**Task to carry out**
From the first line below to the last, reproduce the material exactly and leave out the images.

**Recorded information**
+ + +

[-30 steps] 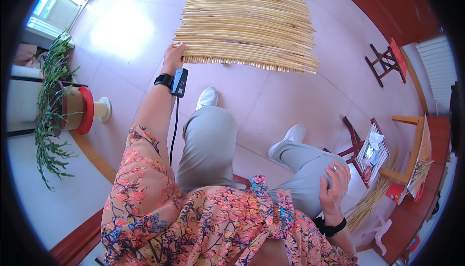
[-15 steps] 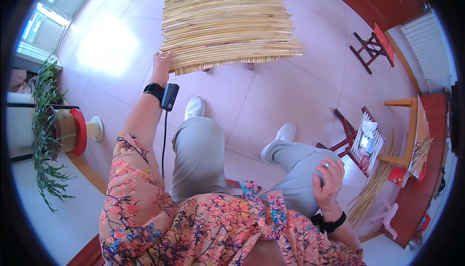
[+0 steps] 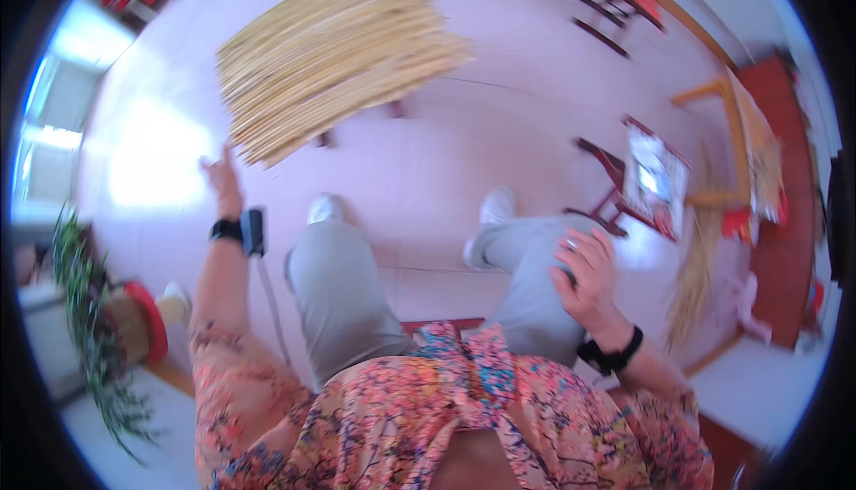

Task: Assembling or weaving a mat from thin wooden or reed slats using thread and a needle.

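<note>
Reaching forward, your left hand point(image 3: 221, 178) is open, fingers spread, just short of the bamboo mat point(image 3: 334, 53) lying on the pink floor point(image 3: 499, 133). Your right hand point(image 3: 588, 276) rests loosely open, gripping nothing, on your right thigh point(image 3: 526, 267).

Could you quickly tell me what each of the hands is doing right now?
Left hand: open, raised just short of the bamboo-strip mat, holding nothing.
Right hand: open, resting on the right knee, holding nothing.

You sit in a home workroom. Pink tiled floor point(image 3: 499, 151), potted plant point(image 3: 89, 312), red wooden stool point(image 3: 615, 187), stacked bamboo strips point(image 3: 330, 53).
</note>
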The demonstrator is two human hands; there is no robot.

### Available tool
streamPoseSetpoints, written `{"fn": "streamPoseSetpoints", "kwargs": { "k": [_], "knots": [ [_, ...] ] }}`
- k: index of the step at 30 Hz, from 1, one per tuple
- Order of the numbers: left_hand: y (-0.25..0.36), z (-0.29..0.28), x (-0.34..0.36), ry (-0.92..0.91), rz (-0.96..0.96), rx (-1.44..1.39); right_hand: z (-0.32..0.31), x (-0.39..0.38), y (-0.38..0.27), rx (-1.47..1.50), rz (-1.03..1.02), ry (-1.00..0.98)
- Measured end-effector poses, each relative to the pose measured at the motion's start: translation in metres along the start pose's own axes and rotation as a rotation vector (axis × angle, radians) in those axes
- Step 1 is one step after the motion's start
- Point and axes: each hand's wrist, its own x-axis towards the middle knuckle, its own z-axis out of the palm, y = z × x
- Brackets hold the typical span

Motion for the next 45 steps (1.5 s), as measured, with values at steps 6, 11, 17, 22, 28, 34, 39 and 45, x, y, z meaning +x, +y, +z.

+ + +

**Reply**
[-30 steps] 
[-15 steps] 
[+0 steps] 

Task: Assembling or weaving a mat from thin wooden or reed slats using thread and a needle.

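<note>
Reaching forward, your left hand point(image 3: 221, 178) is open, fingers spread, just short of the bamboo mat point(image 3: 334, 53) lying on the pink floor point(image 3: 499, 133). Your right hand point(image 3: 588, 276) rests loosely open, gripping nothing, on your right thigh point(image 3: 526, 267).

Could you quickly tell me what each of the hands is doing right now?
Left hand: open, raised just short of the bamboo-strip mat, holding nothing.
Right hand: open, resting on the right knee, holding nothing.

You sit in a home workroom. Pink tiled floor point(image 3: 499, 151), potted plant point(image 3: 89, 312), red wooden stool point(image 3: 615, 187), stacked bamboo strips point(image 3: 330, 53).
</note>
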The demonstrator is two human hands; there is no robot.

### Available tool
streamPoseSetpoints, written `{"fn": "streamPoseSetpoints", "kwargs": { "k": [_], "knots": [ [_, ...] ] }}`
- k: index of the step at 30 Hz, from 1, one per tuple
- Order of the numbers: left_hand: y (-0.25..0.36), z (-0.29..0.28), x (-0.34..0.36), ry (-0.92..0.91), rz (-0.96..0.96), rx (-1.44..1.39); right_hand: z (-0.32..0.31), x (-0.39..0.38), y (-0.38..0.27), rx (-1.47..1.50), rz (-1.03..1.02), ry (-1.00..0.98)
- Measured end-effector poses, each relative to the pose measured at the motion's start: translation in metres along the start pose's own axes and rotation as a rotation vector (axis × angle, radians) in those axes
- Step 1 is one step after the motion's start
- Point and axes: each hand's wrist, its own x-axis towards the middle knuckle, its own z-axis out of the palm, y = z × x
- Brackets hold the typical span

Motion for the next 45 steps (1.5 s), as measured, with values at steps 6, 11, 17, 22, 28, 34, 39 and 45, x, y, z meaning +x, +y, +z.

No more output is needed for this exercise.